The arrays and dicts I used for the following examples are:
import numpy as np
val_dict = {'a': 5.0, 'b': 18.8, 'c': -55/2}
for i in range(200):
val_dict[str(i)] = i
val_dict[i] = i**2
keys = ('b', 123, '89', 'c') # dict keys to update
new_values = np.arange(1, 51, 1) / 1.0 # array with new values which has to be masked
new_vals_idx = np.array((0, 3, 5, -1)) # masking array
valarr = np.zeros((new_vals_idx.shape[0])) # preallocation for masked array
length = new_vals_idx.shape[0]
To make my code-snippets easier to compare with my old question, I'll stick to the function naming of MSeifert's answer. These are my tries to get the best performance out of python/cython (the other answers were left out because of too poor performance):
def old_for(val_dict, keys, new_values, new_vals_idx, length):
for i in range(length):
val_dict[keys[i]] = new_values[new_vals_idx[i]]
%timeit old_for(val_dict, keys, new_values, new_vals_idx, length)
# 1000000 loops, best of 3: 1.6 µs per loop
def old_for_w_valarr(val_dict, keys, new_values, valarr, new_vals_idx, length):
valarr = new_values[new_vals_idx]
for i in range(length):
val_dict[keys[i]] = valarr[i]
%timeit old_for_w_valarr(val_dict, keys, new_values, valarr, new_vals_idx, length)
# 100000 loops, best of 3: 2.33 µs per loop
def new2_w_valarr(val_dict, keys, new_values, valarr, new_vals_idx, length):
valarr = new_values[new_vals_idx].tolist()
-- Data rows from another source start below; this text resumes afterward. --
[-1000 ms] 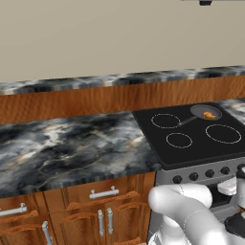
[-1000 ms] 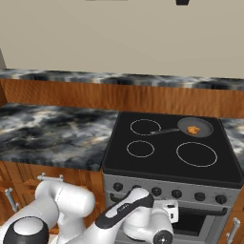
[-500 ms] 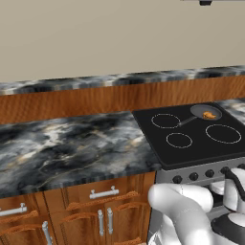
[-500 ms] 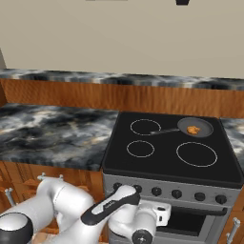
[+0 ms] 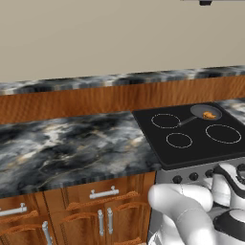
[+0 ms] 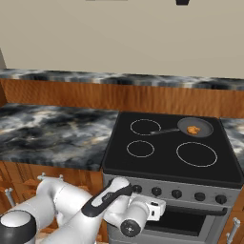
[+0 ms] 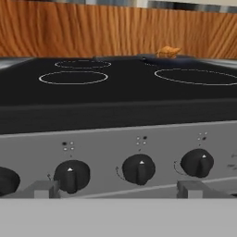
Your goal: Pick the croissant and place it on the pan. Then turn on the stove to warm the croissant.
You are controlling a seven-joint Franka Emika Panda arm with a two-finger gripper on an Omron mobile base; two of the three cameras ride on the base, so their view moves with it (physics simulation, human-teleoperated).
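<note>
The croissant (image 5: 209,115) (image 6: 193,129) lies in the small dark pan (image 5: 205,111) (image 6: 196,127) on the back right burner of the black stove (image 5: 191,139) (image 6: 167,157). The pan's thin handle points left. In the hand view the croissant (image 7: 168,51) shows far off over the cooktop, the pan (image 7: 164,59) seen edge-on beneath it. My gripper (image 7: 116,190) is open and holds nothing. It hangs low in front of the steel knob panel, facing the middle black knob (image 7: 138,168), with a knob (image 7: 71,175) to its left and another (image 7: 197,162) to its right.
A marble counter (image 5: 67,148) (image 6: 52,133) runs left of the stove over wooden cabinet doors (image 5: 100,210). A wooden backsplash (image 6: 119,95) lines the wall behind. The oven door handle (image 6: 190,212) sits below the knobs. My arm's white links crowd the space before the oven.
The arm has swung its hand round low in front of the stove's knob panel. The jaws stayed open. Croissant and pan have not moved.
</note>
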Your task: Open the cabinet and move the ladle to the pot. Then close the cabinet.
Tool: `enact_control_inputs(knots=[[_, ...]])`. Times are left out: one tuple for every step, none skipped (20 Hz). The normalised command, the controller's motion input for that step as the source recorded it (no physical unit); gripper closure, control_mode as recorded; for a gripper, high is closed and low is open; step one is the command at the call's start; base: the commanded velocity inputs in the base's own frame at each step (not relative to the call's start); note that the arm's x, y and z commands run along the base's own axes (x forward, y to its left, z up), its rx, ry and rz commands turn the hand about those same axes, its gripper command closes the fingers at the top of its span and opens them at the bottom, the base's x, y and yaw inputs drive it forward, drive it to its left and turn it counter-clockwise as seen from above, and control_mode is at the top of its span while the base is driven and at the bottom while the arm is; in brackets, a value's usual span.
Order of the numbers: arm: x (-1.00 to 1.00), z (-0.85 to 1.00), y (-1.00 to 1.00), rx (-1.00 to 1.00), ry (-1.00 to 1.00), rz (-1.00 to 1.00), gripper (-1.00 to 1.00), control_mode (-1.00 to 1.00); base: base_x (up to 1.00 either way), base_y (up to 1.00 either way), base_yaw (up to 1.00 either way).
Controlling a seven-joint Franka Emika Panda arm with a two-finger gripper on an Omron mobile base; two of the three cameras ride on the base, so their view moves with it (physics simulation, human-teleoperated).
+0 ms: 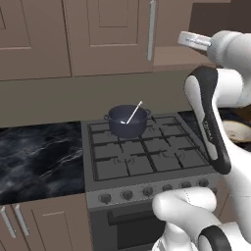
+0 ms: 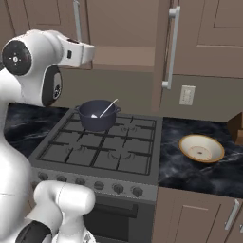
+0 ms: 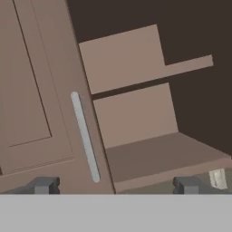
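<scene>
Already, from the left base we see the ladle [image 1: 133,113] leaning in the pot [image 1: 127,120] at the stove's [image 1: 147,152] back-left burner. From the right, the cabinet [image 2: 163,47] door swings outward. Hand view — our claw [image 3: 115,185] gapes empty before the bare shelf [image 3: 158,154], likely poised for closing.

Before me sits a grey gas stove [image 1: 142,157], black marble countertops [image 2: 199,175] either side, and a white wall outlet [image 2: 187,95] behind.
</scene>
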Motion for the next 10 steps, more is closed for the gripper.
enact_control_inputs(knots=[[-1.00, 0.30, -0.62, 0.00, 0.00, 0.00, -1.00, -1.00, 0.00, 0.00, 0.00], [-1.00, 0.29, -0.61, 0.00, 0.00, 0.00, -1.00, -1.00, 0.00, 0.00, 0.00], [-1.00, 0.26, -0.60, 0.00, 0.00, 0.00, -1.00, -1.00, 0.00, 0.00, 0.00], [-1.00, 0.27, -0.58, 0.00, 0.00, 0.00, -1.00, -1.00, 0.00, 0.00, 0.00], [-1.00, 0.27, -0.54, 0.00, 0.00, 0.00, -1.00, -1.00, 0.00, 0.00, 0.00], [-1.00, 0.28, -0.50, 0.00, 0.00, 0.00, -1.00, -1.00, 0.00, 0.00, 0.00], [-1.00, 0.29, -0.49, 0.00, 0.00, 0.00, -1.00, -1.00, 0.00, 0.00, 0.00], [-1.00, 0.29, -0.48, 0.00, 0.00, 0.00, -1.00, -1.00, 0.00, 0.00, 0.00], [-1.00, 0.28, -0.46, 0.00, 0.00, 0.00, -1.00, -1.00, 0.00, 0.00, 0.00], [-1.00, 0.21, -0.50, 0.00, 0.00, 0.00, -1.00, -1.00, 0.00, 0.00, 0.00]])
for key, val in zip(keys, valarr):
val_dict[key] = val
%timeit new2_w_valarr(val_dict, keys, new_values, valarr, new_vals_idx, length)
# 100000 loops, best of 3: 2.01 µs per loop
Cython functions:
%load_ext cython
%%cython
import numpy as np
cimport numpy as np
cpdef new3_cy(dict val_dict, tuple keys, double[:] new_values, int[:] new_vals_idx, Py_ssize_t length):
cdef Py_ssize_t i
cdef double val # this gives about 10 µs speed boost compared to directly assigning it to val_dict
for i in range(length):
val = new_values[new_vals_idx[i]]
val_dict[keys[i]] = val
%timeit new3_cy(val_dict, keys, new_values, new_vals_idx, length)
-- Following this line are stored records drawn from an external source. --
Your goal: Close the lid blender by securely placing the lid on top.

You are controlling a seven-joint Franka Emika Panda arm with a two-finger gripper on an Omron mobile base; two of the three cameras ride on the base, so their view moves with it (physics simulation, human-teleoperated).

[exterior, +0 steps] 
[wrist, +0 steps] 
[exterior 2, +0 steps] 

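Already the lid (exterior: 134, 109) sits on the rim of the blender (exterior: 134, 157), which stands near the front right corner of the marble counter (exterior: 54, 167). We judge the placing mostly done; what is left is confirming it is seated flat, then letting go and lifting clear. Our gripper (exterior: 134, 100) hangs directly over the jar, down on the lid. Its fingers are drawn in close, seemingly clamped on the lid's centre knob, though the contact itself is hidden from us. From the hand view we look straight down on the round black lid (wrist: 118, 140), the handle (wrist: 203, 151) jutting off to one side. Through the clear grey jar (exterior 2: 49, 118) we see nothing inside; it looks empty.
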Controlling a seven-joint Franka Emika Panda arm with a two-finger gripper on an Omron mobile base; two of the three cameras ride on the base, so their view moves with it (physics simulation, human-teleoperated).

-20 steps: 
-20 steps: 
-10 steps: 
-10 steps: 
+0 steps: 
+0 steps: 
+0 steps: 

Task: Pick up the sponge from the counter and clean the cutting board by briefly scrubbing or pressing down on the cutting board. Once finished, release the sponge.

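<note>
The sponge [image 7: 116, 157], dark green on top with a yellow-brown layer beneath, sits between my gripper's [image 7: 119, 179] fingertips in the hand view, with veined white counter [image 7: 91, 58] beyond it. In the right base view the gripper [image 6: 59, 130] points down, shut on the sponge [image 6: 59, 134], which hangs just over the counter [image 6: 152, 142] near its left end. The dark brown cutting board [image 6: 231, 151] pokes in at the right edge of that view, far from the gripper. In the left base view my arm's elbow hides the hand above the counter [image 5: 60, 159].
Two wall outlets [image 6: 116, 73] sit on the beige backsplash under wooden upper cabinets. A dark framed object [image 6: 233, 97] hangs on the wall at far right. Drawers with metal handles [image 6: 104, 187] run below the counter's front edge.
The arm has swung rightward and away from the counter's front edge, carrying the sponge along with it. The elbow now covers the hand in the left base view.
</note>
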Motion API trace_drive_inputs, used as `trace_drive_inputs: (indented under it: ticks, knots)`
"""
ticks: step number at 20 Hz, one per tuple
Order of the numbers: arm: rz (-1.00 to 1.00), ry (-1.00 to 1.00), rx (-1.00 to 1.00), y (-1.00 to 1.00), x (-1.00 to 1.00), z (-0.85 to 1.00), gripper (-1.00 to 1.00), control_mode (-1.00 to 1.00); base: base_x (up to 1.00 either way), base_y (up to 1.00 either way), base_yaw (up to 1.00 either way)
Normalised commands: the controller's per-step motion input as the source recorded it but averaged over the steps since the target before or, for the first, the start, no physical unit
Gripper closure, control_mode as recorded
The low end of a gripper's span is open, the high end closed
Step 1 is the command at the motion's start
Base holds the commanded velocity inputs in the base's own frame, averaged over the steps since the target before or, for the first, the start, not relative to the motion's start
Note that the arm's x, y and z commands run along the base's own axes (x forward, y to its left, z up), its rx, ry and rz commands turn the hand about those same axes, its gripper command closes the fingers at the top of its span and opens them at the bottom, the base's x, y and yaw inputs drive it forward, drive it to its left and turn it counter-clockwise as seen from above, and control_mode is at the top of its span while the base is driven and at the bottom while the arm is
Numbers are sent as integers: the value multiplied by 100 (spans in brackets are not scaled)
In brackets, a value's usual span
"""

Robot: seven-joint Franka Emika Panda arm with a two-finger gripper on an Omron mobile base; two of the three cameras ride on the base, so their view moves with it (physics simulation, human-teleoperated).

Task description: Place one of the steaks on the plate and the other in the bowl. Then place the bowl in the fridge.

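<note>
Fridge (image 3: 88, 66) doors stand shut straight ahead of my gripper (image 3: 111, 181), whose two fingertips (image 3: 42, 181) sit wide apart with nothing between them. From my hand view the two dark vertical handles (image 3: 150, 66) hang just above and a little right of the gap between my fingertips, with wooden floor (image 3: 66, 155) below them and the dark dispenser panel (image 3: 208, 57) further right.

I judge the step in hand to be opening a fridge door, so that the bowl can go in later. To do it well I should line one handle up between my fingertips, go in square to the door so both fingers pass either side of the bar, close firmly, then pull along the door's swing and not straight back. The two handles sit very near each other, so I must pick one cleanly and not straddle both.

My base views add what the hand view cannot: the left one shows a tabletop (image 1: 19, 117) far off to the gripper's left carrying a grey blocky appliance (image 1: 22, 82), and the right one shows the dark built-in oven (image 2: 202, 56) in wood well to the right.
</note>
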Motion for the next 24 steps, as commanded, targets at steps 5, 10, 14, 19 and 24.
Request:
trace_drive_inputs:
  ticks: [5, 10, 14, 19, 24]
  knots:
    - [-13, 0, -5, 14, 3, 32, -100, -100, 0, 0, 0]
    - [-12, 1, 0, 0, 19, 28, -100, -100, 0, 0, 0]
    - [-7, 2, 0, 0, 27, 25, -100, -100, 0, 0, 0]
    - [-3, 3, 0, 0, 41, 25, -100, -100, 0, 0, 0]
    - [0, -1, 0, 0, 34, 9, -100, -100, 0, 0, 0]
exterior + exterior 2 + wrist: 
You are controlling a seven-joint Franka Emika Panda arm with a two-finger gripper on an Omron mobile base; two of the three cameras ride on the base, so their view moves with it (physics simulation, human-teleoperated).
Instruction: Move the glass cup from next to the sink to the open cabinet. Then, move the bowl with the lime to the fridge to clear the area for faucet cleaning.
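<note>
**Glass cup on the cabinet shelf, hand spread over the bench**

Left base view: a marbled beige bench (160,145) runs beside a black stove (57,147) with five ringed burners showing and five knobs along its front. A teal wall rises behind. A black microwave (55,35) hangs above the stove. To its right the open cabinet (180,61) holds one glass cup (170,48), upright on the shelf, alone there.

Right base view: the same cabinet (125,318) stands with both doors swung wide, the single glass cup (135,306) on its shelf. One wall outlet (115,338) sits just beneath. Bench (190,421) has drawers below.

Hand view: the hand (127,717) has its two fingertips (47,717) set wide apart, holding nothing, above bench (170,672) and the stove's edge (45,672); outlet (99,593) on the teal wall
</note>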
# 1000000 loops, best of 3: 1.38 µs per loop
cpdef new3_cy_mview(dict val_dict, tuple keys, double[:] new_values, int[:] new_vals_idx, Py_ssize_t length):
cdef Py_ssize_t i
cdef int[:] mview_idx = new_vals_idx
cdef double [:] mview_vals = new_values
for i in range(length):
val_dict[keys[i]] = mview_vals[mview_idx[i]]
%timeit new3_cy_mview(val_dict, keys, new_values, new_vals_idx, length)
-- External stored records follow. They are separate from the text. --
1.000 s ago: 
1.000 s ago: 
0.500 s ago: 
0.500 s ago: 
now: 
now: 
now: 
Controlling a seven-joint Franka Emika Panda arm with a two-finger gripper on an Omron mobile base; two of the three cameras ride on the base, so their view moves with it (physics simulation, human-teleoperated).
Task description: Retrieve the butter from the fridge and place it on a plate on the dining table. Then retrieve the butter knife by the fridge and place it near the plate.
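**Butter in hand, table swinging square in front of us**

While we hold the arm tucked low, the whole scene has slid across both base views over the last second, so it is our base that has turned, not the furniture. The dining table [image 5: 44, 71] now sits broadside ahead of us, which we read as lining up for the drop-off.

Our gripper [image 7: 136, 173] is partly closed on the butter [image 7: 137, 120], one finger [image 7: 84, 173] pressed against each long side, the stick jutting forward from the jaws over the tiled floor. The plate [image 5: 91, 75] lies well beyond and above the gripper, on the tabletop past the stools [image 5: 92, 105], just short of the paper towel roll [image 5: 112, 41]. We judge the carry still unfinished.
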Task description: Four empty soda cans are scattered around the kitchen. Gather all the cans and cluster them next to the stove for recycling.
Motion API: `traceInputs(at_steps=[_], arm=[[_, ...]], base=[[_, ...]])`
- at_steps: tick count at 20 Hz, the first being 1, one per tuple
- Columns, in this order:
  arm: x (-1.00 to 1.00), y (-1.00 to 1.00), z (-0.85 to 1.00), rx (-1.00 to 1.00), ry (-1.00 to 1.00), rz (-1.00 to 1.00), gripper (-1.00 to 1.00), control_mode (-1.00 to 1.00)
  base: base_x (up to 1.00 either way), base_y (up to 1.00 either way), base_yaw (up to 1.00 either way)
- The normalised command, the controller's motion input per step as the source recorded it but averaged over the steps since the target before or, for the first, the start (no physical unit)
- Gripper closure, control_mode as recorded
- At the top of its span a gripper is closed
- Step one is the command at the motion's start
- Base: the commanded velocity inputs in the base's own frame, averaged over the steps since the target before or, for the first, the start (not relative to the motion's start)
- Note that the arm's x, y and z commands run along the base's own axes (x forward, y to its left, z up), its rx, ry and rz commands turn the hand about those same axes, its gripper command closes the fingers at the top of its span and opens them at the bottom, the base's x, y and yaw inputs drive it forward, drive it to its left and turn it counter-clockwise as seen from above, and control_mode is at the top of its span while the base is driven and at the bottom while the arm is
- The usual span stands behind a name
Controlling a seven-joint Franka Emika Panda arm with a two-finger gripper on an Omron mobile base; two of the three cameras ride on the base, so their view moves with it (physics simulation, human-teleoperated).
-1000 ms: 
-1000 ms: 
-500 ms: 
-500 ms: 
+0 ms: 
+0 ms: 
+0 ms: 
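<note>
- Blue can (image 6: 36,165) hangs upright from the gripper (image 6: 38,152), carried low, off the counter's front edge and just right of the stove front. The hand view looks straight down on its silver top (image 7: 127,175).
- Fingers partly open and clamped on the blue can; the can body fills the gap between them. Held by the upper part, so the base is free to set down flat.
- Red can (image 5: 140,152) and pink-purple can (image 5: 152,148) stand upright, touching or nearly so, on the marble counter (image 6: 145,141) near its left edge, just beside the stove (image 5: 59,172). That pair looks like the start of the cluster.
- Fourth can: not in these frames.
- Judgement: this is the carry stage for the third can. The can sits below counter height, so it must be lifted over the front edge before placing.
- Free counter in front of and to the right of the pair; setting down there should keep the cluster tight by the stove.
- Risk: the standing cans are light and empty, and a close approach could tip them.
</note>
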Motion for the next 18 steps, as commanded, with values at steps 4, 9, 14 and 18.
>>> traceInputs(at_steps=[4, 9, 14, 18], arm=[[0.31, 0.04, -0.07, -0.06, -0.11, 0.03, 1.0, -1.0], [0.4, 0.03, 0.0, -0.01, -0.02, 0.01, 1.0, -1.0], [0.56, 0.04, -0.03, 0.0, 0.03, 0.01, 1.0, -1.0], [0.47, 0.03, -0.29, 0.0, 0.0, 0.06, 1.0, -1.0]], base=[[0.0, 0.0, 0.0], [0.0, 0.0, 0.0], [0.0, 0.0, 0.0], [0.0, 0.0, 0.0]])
# 1000000 loops, best of 3: 1.38 µs per loop
# NOT WORKING:
cpdef new2_cy_mview(dict val_dict, tuple keys, double[:] new_values, int[:] new_vals_idx, Py_ssize_t length):
cdef double [new_vals_idx] masked_vals = new_values
for key, val in zip(keys, masked_vals.tolist()):
val_dict[key] = val
cpdef new2_cy_mask(dict val_dict, tuple keys, double[:] new_values, valarr, int[:] new_vals_idx, Py_ssize_t length):
valarr = new_values[new_vals_idx]
for key, val in zip(keys, valarr.tolist()):
val_dict[key] = val
The Cython functions new3_cy
and new3_cy_mview
do not seem to be considerably faster than old_for
. Passing valarr
to avoid array construction inside the function (as it is going to be called several million times) even seems to slow it down.
Masking in new2_cy_mask
with the new_vals_idx
array in Cython gives me the error: 'Invalid index for memoryview specified, type int[:]'. Is there any type like Py_ssize_t
for arrays of indexes?
Trying to create a masked memoryview in new2_cy_mview
gives me the error 'Cannot assign type 'double[:]' to 'double [__pyx_v_new_vals_idx]''. Is there even something like masked memoryviews? I wasn't able to find information on this topic...
Comparing the timing results with those from my old question I guess that the array masking is the process taking up most of the time. And as it is most likely already highly optimized in numpy, there is probably not much to do. But the slow-down is so huge, that there must be (hopefully) a better way to do it.
Any help is appreciated! Thanks in advance!